- Location: Møre og Romsdal, Norway
- Coordinates: 62°30′37″N 9°03′29″E﻿ / ﻿62.510396°N 9.058101°E
- Type: Tiered
- Total height: 246 m (807 ft)
- Number of drops: 9
- Longest drop: 167 m (548 ft)
- Average width: 18 m (59 ft)
- Watercourse: Grødøla
- Average flow rate: 3 m^{3}/s (110 cu ft/s)

= Svøufallet =

Svøufallet is a waterfall in Sunndal Municipality, in Møre og Romsdal county, Norway. The 246 m tall waterfall is located in the Jenstadjuvet gorge, along the river Grødøla, which is a tributary of the larger river Driva. The waterfall is located about 5 km southwest of the village of Gjøra which sits roughly halfway between the villages of Sunndalsøra and Oppdal.
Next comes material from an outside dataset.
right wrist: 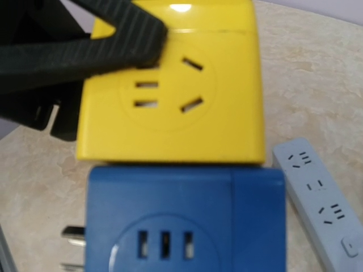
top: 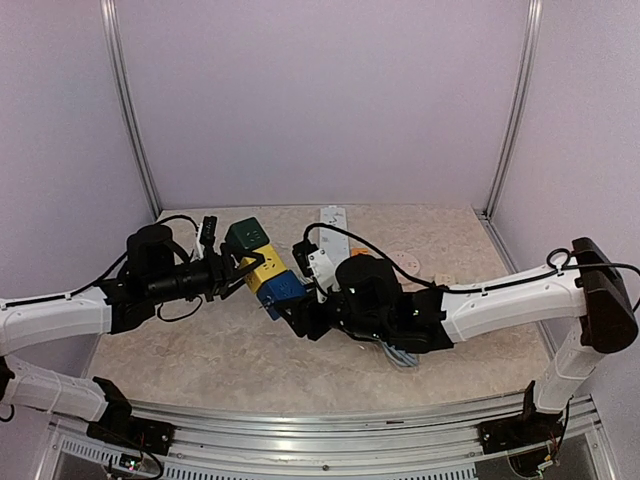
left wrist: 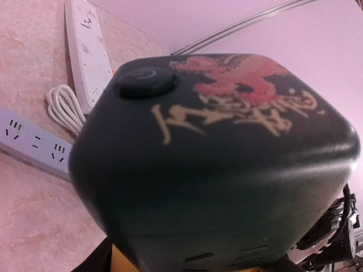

The waterfall begins slowly with several smaller drops before reaching the edge of the gorge where it drops 167 m to the river below. The falls are an average of 18 m wide. The river pushes an average of 3 m3/s over the falls year-round, with the best flow occurring during the summer. The waterfall is located within the Åmotan-Grøvudalen Nature Reserve.